Scalable and modular generation of multipartite entangled states through memory-enhanced fusion
Jixuan Shi, Sheng Zhang, Yukai Wu, Yuedong Sun, Yibo Liang, Hai Wang, Yunfei Pu, Luming Duan
TL;DR
This work tackles the scalability bottleneck in generating large-scale multipartite entanglement by implementing memory-enhanced fusion between modular quantum memories. By asynchronously preparing two $W_3$ states in spatially separated memory modules and performing on-demand fusion via photonic interference, the authors herald the creation of a four-partite $W$ entangled state across remote memories, which can be converted to a photonic $W$ state for verification. A key result is the linear scaling of fusion efficiency with the tripartite preparation probability $p$, in contrast to the quadratic scaling without memory, enabling more practical scaling to large networks. The demonstrated approach, including entanglement witnesses and potential telecom-band extensions, provides a viable building block toward distributed quantum information processing and scalable quantum networks.
Abstract
Efficient generation of large-scale multipartite entangled states is a critical but challenging task in quantum information processing.
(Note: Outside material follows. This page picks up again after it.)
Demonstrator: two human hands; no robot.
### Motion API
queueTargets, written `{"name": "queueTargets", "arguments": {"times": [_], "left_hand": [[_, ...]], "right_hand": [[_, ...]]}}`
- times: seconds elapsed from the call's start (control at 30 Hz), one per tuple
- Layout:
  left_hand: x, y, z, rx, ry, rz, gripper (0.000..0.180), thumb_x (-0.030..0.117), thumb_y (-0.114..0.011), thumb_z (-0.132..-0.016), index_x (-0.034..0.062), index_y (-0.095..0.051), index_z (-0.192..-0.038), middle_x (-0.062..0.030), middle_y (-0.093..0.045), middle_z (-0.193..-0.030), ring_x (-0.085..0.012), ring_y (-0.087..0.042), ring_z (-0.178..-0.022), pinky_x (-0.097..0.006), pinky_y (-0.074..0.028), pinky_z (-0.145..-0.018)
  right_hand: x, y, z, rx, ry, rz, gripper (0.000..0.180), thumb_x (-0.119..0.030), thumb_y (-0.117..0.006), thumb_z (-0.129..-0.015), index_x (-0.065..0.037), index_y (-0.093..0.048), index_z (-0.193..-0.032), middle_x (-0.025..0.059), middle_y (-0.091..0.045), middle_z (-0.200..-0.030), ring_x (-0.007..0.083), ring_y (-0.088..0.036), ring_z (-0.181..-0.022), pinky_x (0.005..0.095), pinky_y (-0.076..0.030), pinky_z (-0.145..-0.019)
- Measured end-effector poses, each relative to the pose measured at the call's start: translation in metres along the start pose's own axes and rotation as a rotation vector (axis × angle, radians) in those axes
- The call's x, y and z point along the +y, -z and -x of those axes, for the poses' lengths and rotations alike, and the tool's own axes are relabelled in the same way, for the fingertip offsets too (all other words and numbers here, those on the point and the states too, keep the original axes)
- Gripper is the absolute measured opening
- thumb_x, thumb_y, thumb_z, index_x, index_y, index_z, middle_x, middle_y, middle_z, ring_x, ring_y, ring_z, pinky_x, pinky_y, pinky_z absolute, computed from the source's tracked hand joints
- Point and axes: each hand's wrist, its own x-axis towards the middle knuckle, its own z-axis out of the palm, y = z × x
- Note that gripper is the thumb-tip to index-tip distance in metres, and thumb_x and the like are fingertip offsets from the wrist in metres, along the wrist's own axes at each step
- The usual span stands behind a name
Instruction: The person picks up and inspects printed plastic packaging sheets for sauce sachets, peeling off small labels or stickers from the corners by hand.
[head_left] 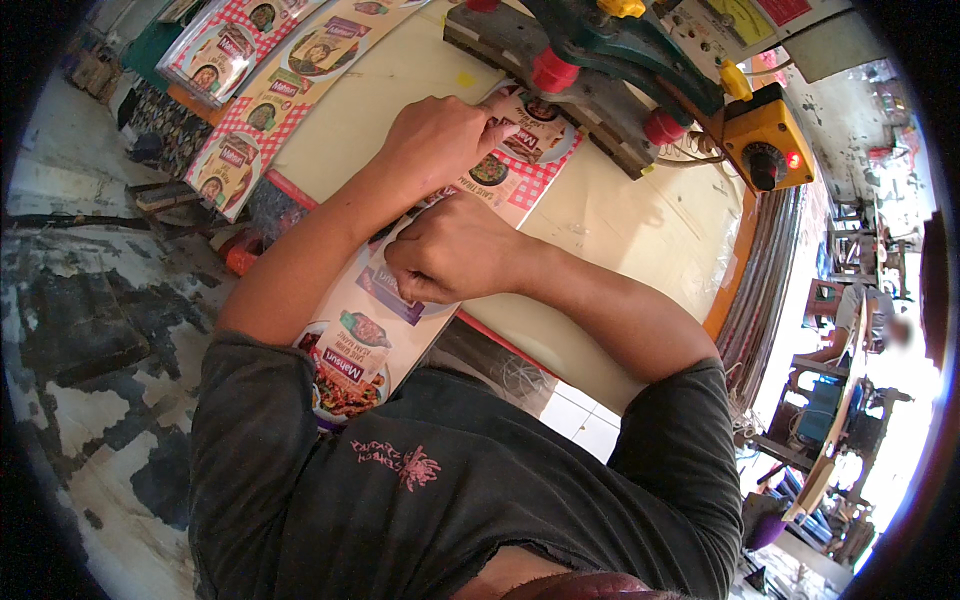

Although generation of multipartite entanglement within a small set of individual qubits has been demonstrated, further scale-up in system size requires the connection of smaller entangled states into a larger state in a scalable and modular manner. Here we achieve this goal by implementing memory-enhanced fusion of two multipartite entangled states via photonic interconnects. Through asynchronous preparation of two tripartite W-state entanglements in two spatially-separated modules of atomic quantum memories and on-demand fusion via single-photon interference, we demonstrate the creation of a four-partite W-state entanglement shared by two remote quantum memory modules in a heralded way. We further transfer the W state from the memory qubits to the photonic qubits, and confirm the genuine four-partite entanglement through witness measurements. We then demonstrate memory-enhanced scaling in efficiencies in the entanglement fusion. The demonstrated scalable generation and fusion of multipartite entangled states pave the way towards realization of large-scale distributed quantum information processing in the future.